Heme Oxygenase-1 Inhibition Prevents Intimal Hyperplasia Enhancing Nitric Oxide-Dependent Apoptosis of Vascular Smooth Muscle Cells

• Published in: Biological & pharmaceutical bulletin Vol. 34; no. 8; pp. 1204 - 1214
• Main Authors: Scagliarini, Alessandra, Lavitrano, Marialuisa, Cerrito, Maria Grazia, Liloia, Angela, Mainetti, Lara, Giovannoni, Roberto, Villa, Matteo, Bach, Fritz Heintz, Busnelli, Marco, Froio, Alberto, Leone, Biagio Eugenio, Otterbein, Leo Edmond, Biasi, Giorgio Maria
• Format: Journal Article
• Language: English
• Published: Japan The Pharmaceutical Society of Japan 01.08.2011; Japan Science and Technology Agency
• Subjects: Animals; Apoptosis; Caspase 3 - metabolism; Cell Proliferation; Disease Models, Animal; Gene Expression; heme oxygenase-1; Heme Oxygenase-1 - antagonists & inhibitors; Heme Oxygenase-1 - genetics; Hyperplasia - prevention & control; intimal hyperplasia; Male; Muscle, Smooth, Vascular - cytology; Muscle, Smooth, Vascular - injuries; Muscle, Smooth, Vascular - metabolism; Myocytes, Smooth Muscle - metabolism; nitric oxide; Nitric Oxide - metabolism; Nitric Oxide - therapeutic use; Nitric Oxide Synthase Type II - metabolism; proliferation; Rats; Rats, Sprague-Dawley; Tunica Intima - metabolism; Tunica Intima - pathology; X-Linked Inhibitor of Apoptosis Protein - metabolism
• ISSN: 0918-6158; 1347-5215; 1347-5215
• DOI: 10.1248/bpb.34.1204

Heme oxygenase-1 (HO-1, encoded by the HMOX1 gene) and inducible nitric oxide synthase (iNOS) have been implicated in vascular disease; however the role of these genes remains unclear.

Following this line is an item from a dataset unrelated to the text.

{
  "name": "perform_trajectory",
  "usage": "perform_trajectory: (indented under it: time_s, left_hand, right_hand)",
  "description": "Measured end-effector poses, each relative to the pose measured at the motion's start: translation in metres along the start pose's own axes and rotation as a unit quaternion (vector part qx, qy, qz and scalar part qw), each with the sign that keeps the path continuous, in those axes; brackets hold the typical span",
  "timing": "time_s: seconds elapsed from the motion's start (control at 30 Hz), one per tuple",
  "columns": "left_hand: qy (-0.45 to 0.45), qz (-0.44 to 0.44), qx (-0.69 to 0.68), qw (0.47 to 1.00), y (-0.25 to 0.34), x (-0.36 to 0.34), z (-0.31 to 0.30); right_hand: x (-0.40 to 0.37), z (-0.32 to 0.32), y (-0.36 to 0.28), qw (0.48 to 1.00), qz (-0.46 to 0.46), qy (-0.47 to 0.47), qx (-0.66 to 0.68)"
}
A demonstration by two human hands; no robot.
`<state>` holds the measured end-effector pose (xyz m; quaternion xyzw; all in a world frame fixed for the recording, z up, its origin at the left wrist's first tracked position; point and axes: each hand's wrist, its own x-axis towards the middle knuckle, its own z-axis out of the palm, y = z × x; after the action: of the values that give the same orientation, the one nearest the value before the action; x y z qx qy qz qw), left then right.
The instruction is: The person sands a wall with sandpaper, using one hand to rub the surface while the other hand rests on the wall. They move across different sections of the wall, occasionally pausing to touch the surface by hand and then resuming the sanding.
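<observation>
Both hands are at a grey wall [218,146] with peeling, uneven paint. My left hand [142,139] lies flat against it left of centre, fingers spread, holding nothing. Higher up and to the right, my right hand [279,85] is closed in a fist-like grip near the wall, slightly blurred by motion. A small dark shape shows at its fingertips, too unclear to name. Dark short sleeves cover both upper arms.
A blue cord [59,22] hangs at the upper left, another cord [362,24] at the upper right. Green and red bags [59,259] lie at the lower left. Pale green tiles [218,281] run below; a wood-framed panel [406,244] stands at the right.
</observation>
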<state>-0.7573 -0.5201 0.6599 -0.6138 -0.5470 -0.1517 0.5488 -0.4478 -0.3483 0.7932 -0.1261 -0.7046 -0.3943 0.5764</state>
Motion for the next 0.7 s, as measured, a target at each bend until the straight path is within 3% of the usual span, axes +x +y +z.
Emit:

Therefore, we studied the mechanism by which iNOS-derived nitric oxide (NO) affects the intimal hyperplasia (IH) formation in relation to HO-1. We show, in a model of balloon injury in rats, that the suppression of vascular smooth muscle cells (VSMC) proliferation by NO required HO-1, while induction of apoptosis of the VSMC by NO does not involve HO-1. To better clarify the molecular mechanism of this finding, we used Hmox1+/+ and Hmox1−/− VSMC exposed to NO. In Hmox1+/+ VSMC, NO is antiproliferative (up to 34% inhibition) and it is associated to an increase of apoptosis (up to 35%) due to a decrease of X-linked inhibitor of apoptosis protein (XIAP) expression level and to the activation of caspase-3. In the absence of HO-1 (Hmox1−/− VSMC) apoptosis was significantly greater (69% p<0.01 vs. Hmox1+/+ VSMC) demonstrating that HO-1 attenuated the pro-apoptotic effect of NO on VSMC. In the context of IH, the pro-apoptotic effect of NO on VSMC is increased in the absence of HO-1 and exerts therapeutic effects with a significant reduction in IH.